Diversification Opportunities for Johnson Matthey and Johnson Controls
-0.58 | Correlation Coefficient |
Excellent diversification
The 3 months correlation between Johnson and Johnson is -0.58. Overlapping area represents the amount of risk that can be diversified away by holding Johnson Matthey PLC and Johnson Controls International in the same portfolio, assuming nothing else is changed. The correlation between historical prices or returns on Johnson Controls Int and Johnson Matthey is a relative statistical measure of the degree to which these equity instruments tend to move together. The correlation coefficient measures the extent to which returns on Johnson Matthey PLC are associated (or correlated) with Johnson Controls. Values of the correlation coefficient range from -1 to +1, where. The correlation of zero (0) is possible when the price movement of Johnson Controls Int has no effect on the direction of Johnson Matthey i.e., Johnson Matthey and Johnson Controls go up and down completely randomly.

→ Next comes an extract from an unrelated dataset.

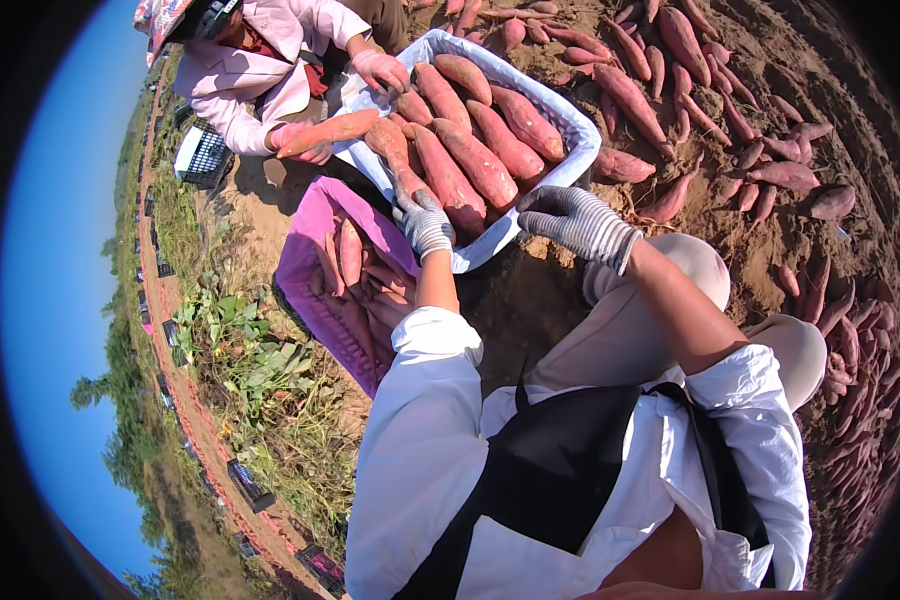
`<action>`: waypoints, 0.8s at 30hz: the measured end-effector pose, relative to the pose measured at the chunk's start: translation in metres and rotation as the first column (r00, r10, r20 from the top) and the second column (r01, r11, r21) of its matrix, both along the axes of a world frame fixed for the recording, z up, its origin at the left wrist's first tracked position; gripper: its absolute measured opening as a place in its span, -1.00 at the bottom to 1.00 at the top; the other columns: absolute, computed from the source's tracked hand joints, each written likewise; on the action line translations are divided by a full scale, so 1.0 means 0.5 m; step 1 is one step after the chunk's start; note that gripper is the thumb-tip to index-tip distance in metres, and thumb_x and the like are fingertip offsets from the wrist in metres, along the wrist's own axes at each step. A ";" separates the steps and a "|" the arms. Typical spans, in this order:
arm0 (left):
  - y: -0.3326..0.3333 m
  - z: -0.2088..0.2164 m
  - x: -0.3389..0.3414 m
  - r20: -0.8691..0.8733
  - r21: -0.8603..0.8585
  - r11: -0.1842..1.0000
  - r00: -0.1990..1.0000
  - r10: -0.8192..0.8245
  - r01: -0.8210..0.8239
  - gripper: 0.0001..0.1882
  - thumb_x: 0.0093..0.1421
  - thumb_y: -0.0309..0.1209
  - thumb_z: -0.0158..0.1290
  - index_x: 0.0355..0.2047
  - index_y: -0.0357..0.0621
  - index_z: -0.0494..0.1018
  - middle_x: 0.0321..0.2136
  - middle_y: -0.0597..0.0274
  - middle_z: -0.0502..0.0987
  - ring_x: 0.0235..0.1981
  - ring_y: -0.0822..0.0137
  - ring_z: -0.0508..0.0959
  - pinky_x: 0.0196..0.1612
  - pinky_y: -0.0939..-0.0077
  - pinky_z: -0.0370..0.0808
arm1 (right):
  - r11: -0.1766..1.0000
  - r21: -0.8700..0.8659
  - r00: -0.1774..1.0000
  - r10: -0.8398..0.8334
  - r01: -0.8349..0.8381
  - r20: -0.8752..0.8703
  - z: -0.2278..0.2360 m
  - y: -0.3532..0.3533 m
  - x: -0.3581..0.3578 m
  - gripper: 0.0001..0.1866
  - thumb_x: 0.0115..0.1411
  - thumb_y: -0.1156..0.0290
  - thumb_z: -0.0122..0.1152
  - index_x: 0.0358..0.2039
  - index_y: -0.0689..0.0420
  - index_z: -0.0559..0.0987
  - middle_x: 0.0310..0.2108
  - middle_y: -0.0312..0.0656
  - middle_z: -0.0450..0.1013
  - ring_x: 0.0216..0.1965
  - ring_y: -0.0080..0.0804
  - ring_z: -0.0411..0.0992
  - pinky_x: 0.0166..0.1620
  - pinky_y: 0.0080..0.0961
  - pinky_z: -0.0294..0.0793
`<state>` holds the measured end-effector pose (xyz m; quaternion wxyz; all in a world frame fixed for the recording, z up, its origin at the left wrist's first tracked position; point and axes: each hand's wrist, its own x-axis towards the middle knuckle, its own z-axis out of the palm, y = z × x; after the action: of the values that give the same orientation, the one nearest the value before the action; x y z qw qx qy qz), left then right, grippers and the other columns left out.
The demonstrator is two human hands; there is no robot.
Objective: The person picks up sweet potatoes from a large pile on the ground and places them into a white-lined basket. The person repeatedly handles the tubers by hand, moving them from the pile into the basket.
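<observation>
A blue crate with a pale liner [582, 125] holds several large red sweet potatoes [472, 160] laid side by side. At its near left corner my left hand [425, 225], in a grey striped glove, closes round the lower end of a long sweet potato [390, 146]. My right hand [578, 222], gloved alike, hovers by the crate's near right rim, fingers loosely bent and apart, nothing visible in them. Under my left forearm stands a pink-lined crate [300, 250] with smaller sweet potatoes [350, 255].
Across the crate, a co-worker in a pink jacket [255, 60] holds a sweet potato [328, 132] in a gloved hand. Loose sweet potatoes [630, 105] cover the soil at right, with a larger heap [865, 400] lower down. Leafy vines [240, 340] and a black crate [205, 155] lie left.
</observation>
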<state>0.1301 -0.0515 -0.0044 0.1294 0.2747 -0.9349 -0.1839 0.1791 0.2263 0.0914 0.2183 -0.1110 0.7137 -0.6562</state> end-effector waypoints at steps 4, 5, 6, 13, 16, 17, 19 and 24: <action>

Pair Corralation between Johnson Matthey and Johnson Controls
Assuming the 90 days trading horizon Johnson Matthey PLC is expected to under-perform the Johnson Controls. In addition to that, Johnson Matthey is 1.17 times more volatile than Johnson Controls International. It trades about -0.02 of its total potential returns per unit of risk. Johnson Controls International is currently generating about 0.04 per unit of volatility. If you would invest 5,943 in Johnson Controls International on October 4, 2024 and sell it today you would earn a total of 1,633 from holding Johnson Controls International or generate 27.48% return on investment over 90 days.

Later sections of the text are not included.